# WORK ITEM
Repeat exactly, please, the opening lines of the data below, through and including the line where "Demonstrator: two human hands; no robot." sits.

# SOURCE DATA
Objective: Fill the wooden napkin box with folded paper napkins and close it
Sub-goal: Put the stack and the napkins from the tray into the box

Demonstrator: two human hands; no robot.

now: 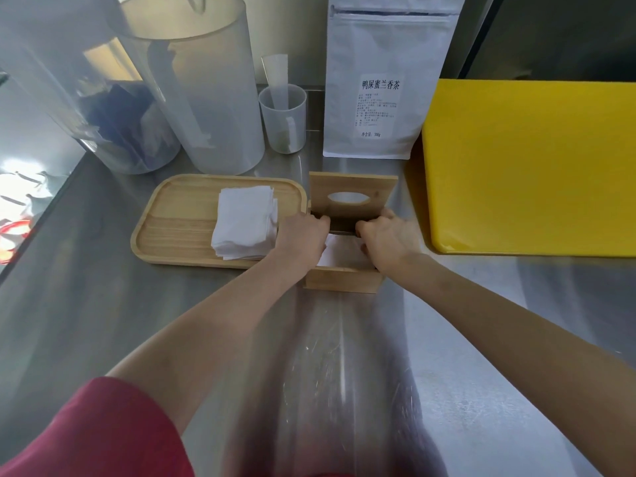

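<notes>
Tucking napkins down is what's going on right now, best I can tell. The wooden napkin box [344, 277] sits mid-counter on the steel counter [103, 304], lid [352, 191] flipped up at its 12 o'clock edge with the oval slot facing the camera. Both hands are inside the opening: left hand [303, 235] at the box's 9 o'clock side, right hand [387, 241] at 3 o'clock, fingers curled down and bunched together, pressing on white napkins [339, 253] already in there. Can't tell if they're actually pinching paper or just pushing flat.

The spare napkin stack [246, 223] waits on the wooden tray [161, 235], just off the box at 9 o'clock — so the fill probably isn't finished.

Handling-wise: napkins are feather-light, floppy, and they'll fan apart if you grab one corner. I'd take the stack by both opposite edges, thumb on top. The box looks stiff and light enough to skid on that slick steel, so steady it while loading. The lid seems hinged at the back — close it by its free edge.

Both forearms reach straight in from 6 o'clock, wrists bent down, converging on the box.
</notes>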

# SOLUTION TO THIS EXERCISE
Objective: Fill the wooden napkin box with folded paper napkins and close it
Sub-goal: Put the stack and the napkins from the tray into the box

Demonstrator: two human hands; no robot.

Nothing more is required for this exercise.